Work instruction :: If a line in the entries includes "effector", show that line.

====== Excerpted records ======

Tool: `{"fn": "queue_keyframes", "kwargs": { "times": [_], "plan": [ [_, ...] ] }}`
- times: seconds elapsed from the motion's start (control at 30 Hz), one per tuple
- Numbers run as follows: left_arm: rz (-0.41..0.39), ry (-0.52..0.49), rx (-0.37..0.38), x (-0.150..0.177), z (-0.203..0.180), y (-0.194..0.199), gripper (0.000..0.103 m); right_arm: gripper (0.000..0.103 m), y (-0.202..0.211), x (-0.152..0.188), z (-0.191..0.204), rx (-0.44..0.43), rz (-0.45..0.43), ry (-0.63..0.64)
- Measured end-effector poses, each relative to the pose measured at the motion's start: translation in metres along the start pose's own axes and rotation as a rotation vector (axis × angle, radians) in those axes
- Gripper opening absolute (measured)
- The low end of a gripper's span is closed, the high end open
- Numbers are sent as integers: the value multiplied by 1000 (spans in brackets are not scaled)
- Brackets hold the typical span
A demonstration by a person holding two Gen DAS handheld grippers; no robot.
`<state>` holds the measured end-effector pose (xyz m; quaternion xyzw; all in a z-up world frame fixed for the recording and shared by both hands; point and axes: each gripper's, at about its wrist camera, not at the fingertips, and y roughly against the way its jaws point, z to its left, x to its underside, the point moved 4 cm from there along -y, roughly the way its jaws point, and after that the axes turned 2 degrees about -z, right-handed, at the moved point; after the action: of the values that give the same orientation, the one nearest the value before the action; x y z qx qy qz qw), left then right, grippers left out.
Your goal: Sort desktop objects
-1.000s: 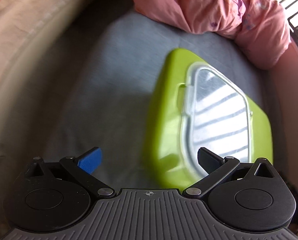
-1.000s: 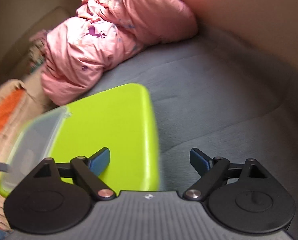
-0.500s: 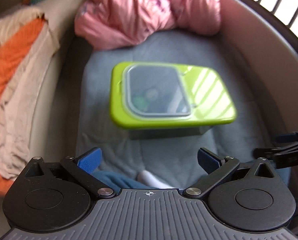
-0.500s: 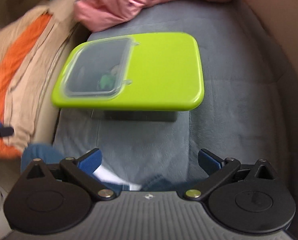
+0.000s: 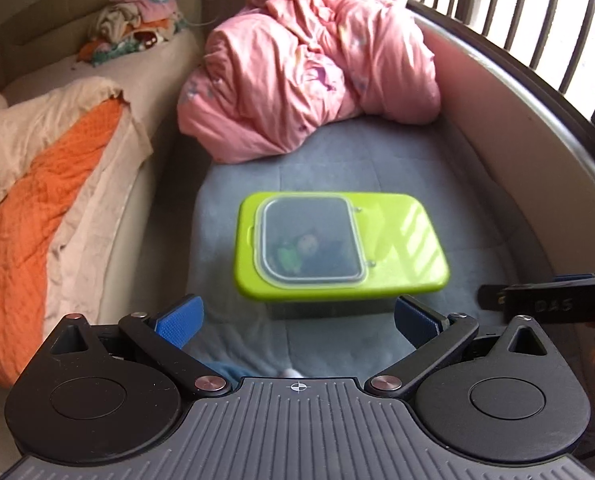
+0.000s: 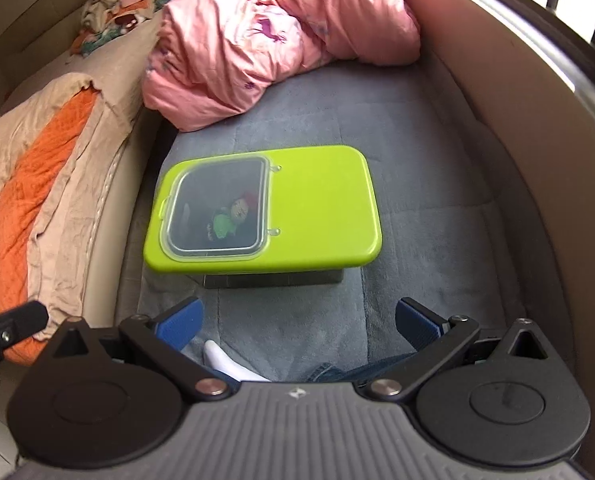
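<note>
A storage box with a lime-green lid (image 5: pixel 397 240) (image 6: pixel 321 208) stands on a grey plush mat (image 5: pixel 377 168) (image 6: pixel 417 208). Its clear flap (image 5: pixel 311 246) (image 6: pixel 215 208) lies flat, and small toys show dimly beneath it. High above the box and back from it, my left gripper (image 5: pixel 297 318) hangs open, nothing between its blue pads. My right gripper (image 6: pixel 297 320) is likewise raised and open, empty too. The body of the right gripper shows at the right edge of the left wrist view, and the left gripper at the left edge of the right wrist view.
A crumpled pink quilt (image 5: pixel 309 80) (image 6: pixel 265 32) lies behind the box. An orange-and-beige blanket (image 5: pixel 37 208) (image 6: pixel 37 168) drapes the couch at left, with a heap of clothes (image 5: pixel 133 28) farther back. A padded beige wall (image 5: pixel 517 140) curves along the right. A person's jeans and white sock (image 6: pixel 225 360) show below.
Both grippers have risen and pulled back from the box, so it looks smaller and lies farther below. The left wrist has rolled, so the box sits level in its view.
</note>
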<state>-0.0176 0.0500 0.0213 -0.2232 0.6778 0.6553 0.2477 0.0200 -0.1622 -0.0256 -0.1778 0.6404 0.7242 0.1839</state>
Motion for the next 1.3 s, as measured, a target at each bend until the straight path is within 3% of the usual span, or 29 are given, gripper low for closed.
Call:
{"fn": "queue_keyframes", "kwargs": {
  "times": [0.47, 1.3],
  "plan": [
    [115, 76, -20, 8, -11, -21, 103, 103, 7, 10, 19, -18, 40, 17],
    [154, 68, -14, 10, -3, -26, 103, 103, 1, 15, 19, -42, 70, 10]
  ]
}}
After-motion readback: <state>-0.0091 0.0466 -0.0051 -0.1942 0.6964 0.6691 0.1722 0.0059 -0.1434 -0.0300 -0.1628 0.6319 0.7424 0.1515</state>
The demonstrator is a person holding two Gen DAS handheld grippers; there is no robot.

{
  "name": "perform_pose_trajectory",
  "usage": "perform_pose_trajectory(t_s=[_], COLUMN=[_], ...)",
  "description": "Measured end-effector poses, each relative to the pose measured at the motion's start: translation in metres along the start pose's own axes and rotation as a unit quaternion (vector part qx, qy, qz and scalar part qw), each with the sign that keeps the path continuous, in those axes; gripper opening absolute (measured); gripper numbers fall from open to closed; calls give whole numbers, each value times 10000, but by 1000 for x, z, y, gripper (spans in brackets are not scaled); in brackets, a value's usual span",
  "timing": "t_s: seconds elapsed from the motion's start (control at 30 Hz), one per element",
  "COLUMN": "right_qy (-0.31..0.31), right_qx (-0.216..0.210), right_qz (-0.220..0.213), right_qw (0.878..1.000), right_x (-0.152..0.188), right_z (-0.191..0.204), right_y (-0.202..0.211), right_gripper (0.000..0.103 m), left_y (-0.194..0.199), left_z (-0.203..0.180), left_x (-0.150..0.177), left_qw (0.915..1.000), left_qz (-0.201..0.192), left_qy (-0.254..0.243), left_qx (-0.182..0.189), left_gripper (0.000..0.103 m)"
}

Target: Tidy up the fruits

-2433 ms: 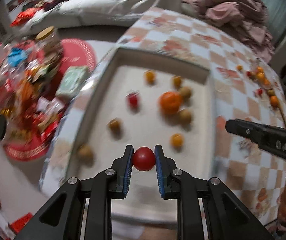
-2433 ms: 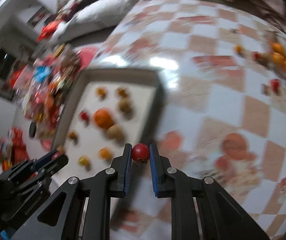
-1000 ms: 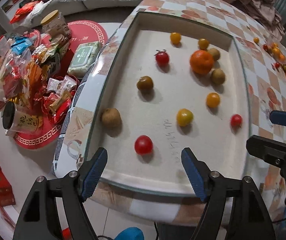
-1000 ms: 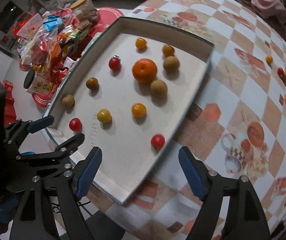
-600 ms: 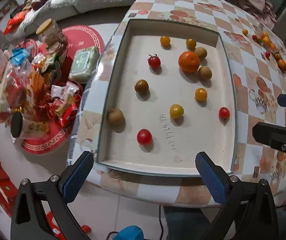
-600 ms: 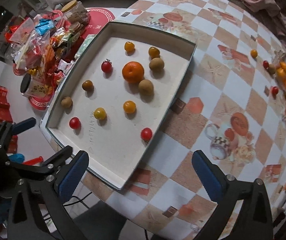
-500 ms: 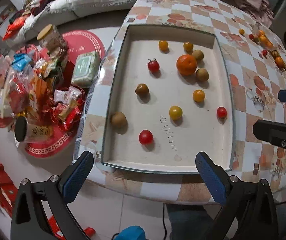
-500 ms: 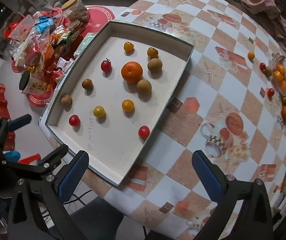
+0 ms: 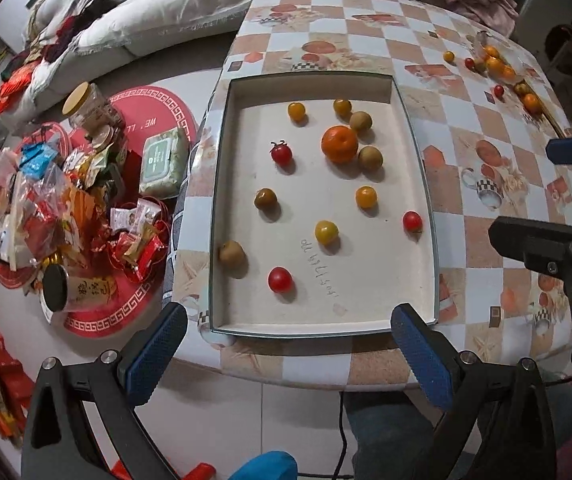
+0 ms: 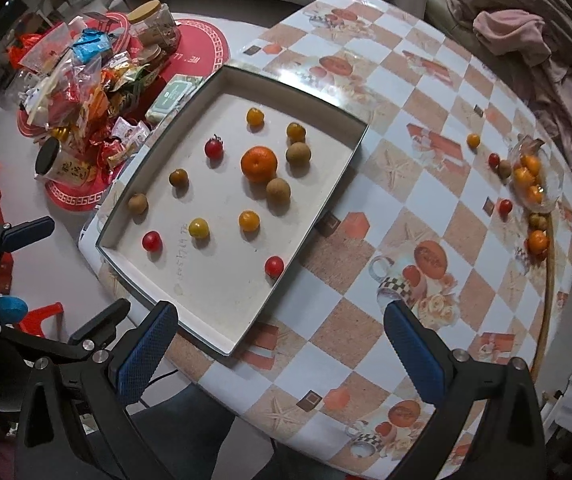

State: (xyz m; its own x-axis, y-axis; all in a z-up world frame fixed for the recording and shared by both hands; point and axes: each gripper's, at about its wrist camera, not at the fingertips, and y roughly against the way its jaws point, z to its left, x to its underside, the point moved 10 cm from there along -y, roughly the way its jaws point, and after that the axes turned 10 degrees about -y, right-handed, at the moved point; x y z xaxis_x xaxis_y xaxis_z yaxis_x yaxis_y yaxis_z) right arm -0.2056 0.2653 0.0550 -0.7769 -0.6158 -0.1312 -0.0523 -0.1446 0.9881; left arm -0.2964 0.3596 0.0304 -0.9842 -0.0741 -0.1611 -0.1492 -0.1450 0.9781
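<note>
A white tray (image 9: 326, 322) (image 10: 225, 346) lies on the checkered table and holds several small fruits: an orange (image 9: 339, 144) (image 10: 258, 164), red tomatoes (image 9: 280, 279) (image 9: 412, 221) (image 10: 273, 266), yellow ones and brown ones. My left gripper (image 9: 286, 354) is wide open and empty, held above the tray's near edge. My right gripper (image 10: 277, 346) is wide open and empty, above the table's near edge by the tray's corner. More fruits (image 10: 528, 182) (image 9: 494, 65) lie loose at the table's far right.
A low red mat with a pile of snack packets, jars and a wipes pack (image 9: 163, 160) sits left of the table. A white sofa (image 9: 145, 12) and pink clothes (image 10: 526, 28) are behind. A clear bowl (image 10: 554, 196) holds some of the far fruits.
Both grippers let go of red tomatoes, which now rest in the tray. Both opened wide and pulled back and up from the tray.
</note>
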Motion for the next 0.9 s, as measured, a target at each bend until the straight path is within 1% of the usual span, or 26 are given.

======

Result of the task ::
- Measured end-effector poses, each relative to the pose measured at the motion's start: translation in metres along the start pose's own axes and rotation as a rotation vector (axis × angle, radians) in those axes
`<state>` holds the measured end-effector pose (xyz m; quaternion xyzw; all in a z-up world frame fixed for the recording and shared by both hands; point and axes: each gripper's, at about its wrist camera, not at the fingertips, and y roughly against the way its jaws point, z to its left, x to its underside, the point moved 4 cm from there along -y, roughly the way its jaws point, and after that the axes turned 2 degrees about -z, right-handed, at the moved point; after the action: of the values that give the same orientation, the one nearest the value before the action; x y z qx qy qz qw), left then right, grippers left out.
  "description": "Measured end-effector poses, each relative to the pose measured at the motion's start: translation in metres along the start pose's own axes and rotation as a unit quaternion (vector part qx, qy, qz and scalar part qw), each with the sign that keeps the path continuous, in those axes; gripper opening absolute (measured); gripper numbers fall from open to closed; calls give whole numbers, each value times 10000, but by 1000 for x, z, y, gripper (spans in brackets are not scaled); in brackets, a value's usual span",

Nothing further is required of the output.